## Prompt
Where the string "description" appears in a line of the data, show that line.

*** Block opens ***

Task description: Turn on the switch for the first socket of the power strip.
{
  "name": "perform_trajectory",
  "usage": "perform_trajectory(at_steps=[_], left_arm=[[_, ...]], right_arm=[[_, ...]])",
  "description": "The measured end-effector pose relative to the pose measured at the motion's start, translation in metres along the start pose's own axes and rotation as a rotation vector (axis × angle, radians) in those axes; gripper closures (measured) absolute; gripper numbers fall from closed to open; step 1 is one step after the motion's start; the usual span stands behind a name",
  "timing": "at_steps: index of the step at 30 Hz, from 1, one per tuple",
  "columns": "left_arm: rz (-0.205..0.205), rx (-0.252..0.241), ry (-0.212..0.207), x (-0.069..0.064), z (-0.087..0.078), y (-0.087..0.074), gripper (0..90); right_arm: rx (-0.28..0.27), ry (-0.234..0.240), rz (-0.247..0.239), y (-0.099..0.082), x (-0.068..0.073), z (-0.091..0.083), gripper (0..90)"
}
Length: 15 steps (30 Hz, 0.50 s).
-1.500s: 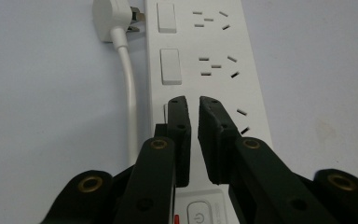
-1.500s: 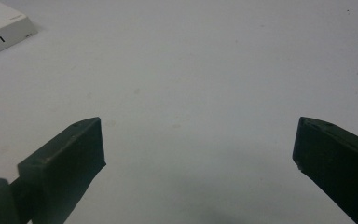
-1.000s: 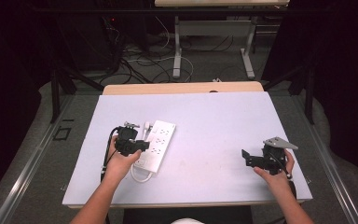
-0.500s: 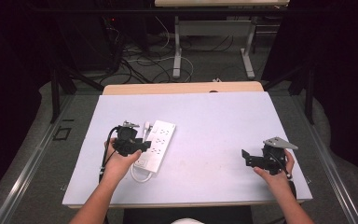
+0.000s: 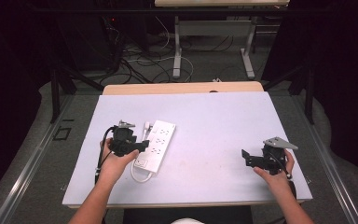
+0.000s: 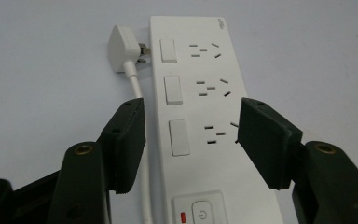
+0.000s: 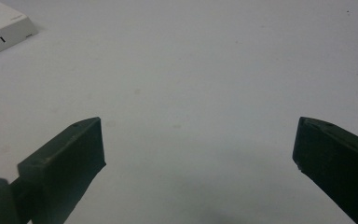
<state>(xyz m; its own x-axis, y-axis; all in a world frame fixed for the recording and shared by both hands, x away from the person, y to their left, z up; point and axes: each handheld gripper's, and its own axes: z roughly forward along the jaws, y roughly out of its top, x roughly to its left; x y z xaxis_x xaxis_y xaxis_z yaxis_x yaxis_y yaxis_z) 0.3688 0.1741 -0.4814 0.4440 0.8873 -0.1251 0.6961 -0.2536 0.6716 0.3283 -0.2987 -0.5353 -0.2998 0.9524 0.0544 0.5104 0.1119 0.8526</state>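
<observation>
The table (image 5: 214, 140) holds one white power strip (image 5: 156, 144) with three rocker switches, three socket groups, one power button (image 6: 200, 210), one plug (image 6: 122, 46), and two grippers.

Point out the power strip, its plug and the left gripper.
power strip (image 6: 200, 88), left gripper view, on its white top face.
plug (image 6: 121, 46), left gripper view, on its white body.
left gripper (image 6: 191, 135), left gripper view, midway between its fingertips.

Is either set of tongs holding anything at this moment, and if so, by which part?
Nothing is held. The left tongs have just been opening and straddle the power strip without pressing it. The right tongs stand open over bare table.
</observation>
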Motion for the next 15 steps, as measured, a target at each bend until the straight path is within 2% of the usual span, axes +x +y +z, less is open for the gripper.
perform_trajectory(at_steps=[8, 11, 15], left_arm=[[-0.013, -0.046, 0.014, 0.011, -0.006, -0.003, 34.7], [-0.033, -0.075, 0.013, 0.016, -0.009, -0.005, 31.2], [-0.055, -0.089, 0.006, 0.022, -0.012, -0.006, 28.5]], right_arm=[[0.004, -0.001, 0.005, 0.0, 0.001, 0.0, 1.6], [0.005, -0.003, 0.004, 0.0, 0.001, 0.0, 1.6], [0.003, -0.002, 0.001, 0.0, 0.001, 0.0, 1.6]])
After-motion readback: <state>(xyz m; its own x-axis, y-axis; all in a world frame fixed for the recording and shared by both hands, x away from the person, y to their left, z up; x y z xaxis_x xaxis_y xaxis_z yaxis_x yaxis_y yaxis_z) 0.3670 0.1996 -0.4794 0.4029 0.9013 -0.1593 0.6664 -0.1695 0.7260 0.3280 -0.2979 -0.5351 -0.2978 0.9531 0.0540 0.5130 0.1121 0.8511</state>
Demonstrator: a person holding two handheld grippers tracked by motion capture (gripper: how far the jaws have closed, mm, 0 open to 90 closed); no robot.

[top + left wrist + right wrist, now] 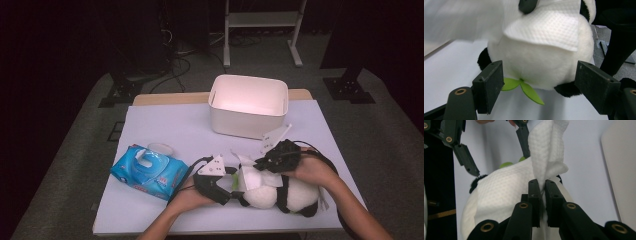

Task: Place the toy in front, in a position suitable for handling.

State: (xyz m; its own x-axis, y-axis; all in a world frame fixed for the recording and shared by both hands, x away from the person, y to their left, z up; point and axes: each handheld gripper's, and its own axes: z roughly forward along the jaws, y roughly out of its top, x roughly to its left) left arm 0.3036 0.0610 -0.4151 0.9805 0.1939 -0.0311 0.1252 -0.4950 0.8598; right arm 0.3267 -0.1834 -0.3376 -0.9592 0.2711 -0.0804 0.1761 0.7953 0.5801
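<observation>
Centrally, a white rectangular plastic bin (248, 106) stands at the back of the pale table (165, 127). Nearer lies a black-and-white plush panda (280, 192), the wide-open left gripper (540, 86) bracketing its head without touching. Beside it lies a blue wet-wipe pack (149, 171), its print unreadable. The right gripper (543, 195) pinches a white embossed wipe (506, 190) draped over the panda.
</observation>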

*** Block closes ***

## Task output
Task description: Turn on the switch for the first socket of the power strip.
  "description": "The measured end-effector pose relative to the pose measured at the motion's start, translation in metres along the start pose's own axes and rotation as a rotation vector (axis × angle, radians) in those axes; gripper closures (measured) absolute; gripper numbers fall from closed to open; step 1 is one step after the motion's start; the usual span stands behind a name",

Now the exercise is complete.